# Data Preparation for Mildew Detection in Cherry Leaves

## Introduction

This notebook prepares the dataset for a mildew detection model in cherry leaves. Data cleaning and splitting into train, validation, and test sets are performed.

In [11]:
# Import necessary libraries for file manipulation and data splitting.

import os
import shutil
import random

In [12]:
# Define the path to the raw data directory

raw_data_dir = "/workspaces/mildew-detection-in-cherry-leaves/data/cherry-leaves"

In [13]:
# Function to remove non-image files from the specified directory.
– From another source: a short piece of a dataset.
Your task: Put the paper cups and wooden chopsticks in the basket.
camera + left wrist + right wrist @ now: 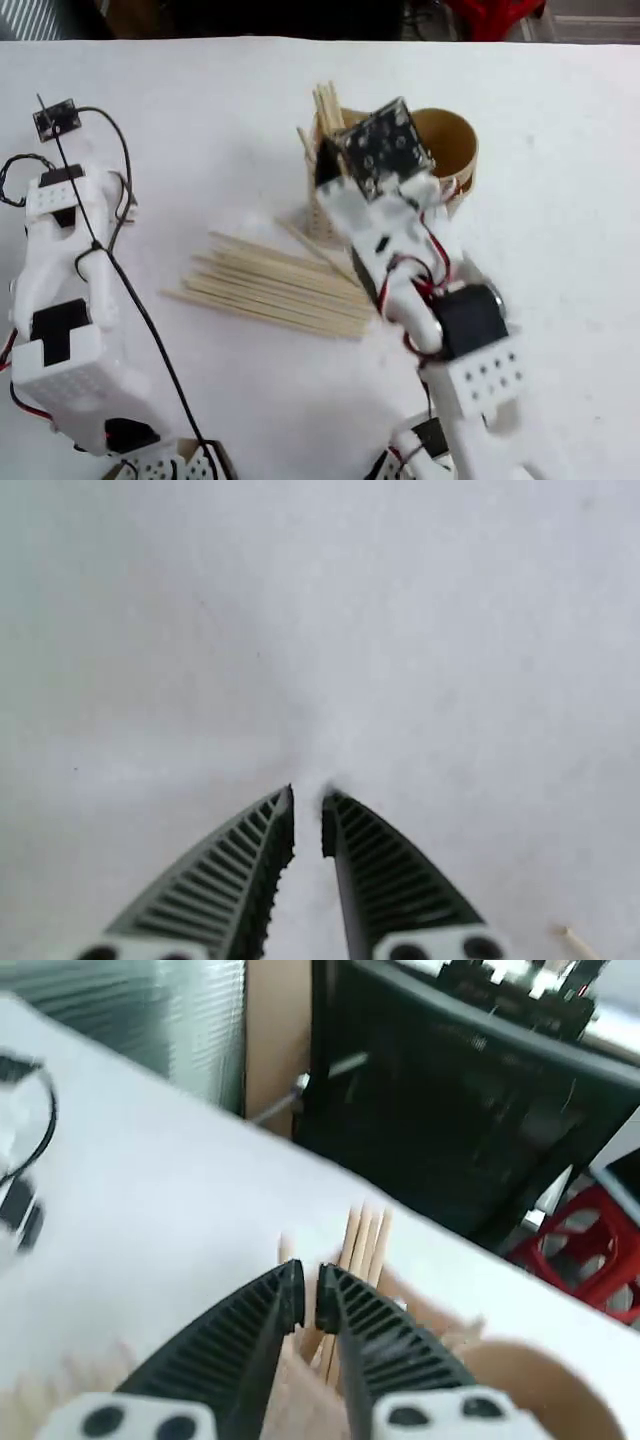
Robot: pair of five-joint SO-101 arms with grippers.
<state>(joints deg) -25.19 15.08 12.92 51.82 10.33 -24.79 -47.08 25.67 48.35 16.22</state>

This ensures only image data is used for model training

def remove_non_image_files(directory):
    """
    Removes non-image files from the specified directory.

    Args:
        directory: The directory to clean.
    """
    image_extensions = ('.png', '.jpg', '.jpeg', '.gif')
    for class_name in os.listdir(directory):
        class_path = os.path.join(directory, class_name)
        if not os.path.isdir(class_path):
            continue
        files = os.listdir(class_path)
        removed = 0
        kept = 0
        for file in files:
            file_path = os.path.join(class_path, file)
            if os.path.isfile(file_path) and not file.lower().endswith(image_extensions):
                os.remove(file_path)
                removed += 1
            else:
                kept += 1
        print(f"Class: {class_name} - Image files: {kept}, Non-image files: {removed}")

In [14]:
# Execute the function to remove non-image files from the raw data directory

raw_data_dir = "/workspaces/mildew-detection-in-cherry-leaves/data/cherry-leaves"
remove_non_image_files(raw_data_dir)

Class: train - Image files: 2, Non-image files: 0
Class: test - Image files: 2, Non-image files: 0
Class: validation - Image files: 2, Non-image files: 0


In [None]:
# Function to split the data into training, validation, and test sets based on specified ratios

def split_data_sets(directory, train_ratio, validation_ratio, test_ratio):
    """
    Splits data into train, validation, and test sets within the specified directory.
    """
    if train_ratio + validation_ratio + test_ratio != 1.0:
        print("Sum of ratios must be 1.0")
        return

    # Get class names (directories that are not 'train', 'validation' or 'test')
    classes = [c for c in os.listdir(directory) 
               if os.path.isdir(os.path.join(directory, c)) 
               and c not in ['train', 'validation', 'test']]

    train_counts = {class_name: 0 for class_name in classes}
    validation_counts = {class_name: 0 for class_name in classes}
    test_counts = {class_name: 0 for class_name in classes}

    for data_set in ['train', 'validation', 'test']:
        for class_name in classes:
            os.makedirs(os.path.join(directory, data_set, class_name), exist_ok=True)

    for class_name in classes:
        class_path = os.path.join(directory, class_name)
        if not os.path.isdir(class_path):
            continue
        files = os.listdir(class_path)
        random.shuffle(files)

        train_size = int(len(files) * train_ratio)
        validation_size = int(len(files) * validation_ratio)

        for i, file in enumerate(files):
            source_path = os.path.join(class_path, file)
            if i < train_size:
                destination_path = os.path.join(directory, 'train', class_name, file)
                train_counts[class_name] += 1
            elif i < train_size + validation_size:
                destination_path = os.path.join(directory, 'validation', class_name, file)
                validation_counts[class_name] += 1
            else:
                destination_path = os.path.join(directory, 'test', class_name, file)
                test_counts[class_name] += 1
            shutil.move(source_path, destination_path)

    # Remove original class directories
    for class_name in classes:
        class_path = os.path.join(directory, class_name)
        if os.path.isdir(class_path):
            shutil.rmtree(class_path)

    print("Data distribution:")
    for class_name in classes:
        print(f"Class: {class_name}")
        print(f"  Train: {train_counts[class_name]}")
        print(f"  Validation: {validation_counts[class_name]}")
        print(f"  Test: {test_counts[class_name]}")

In [16]:
# Execute the function to split the data into training, validation, and test sets with the specified ratios

raw_data_dir = "/workspaces/mildew-detection-in-cherry-leaves/data/cherry-leaves"
split_data_sets(raw_data_dir, 0.7, 0.15, 0.15)

Data distribution:


# Conclusions:

* Data has been cleaned and split into training, validation, and test sets.
* Prepared data is ready for further processing.

## Next Steps:

* Data Visualization: Verify data quality and distribution.
* Exploratory Data Analysis (EDA): Explore image characteristics.
* Modeling: Select and train a model.
* Evaluation: Verify model performance.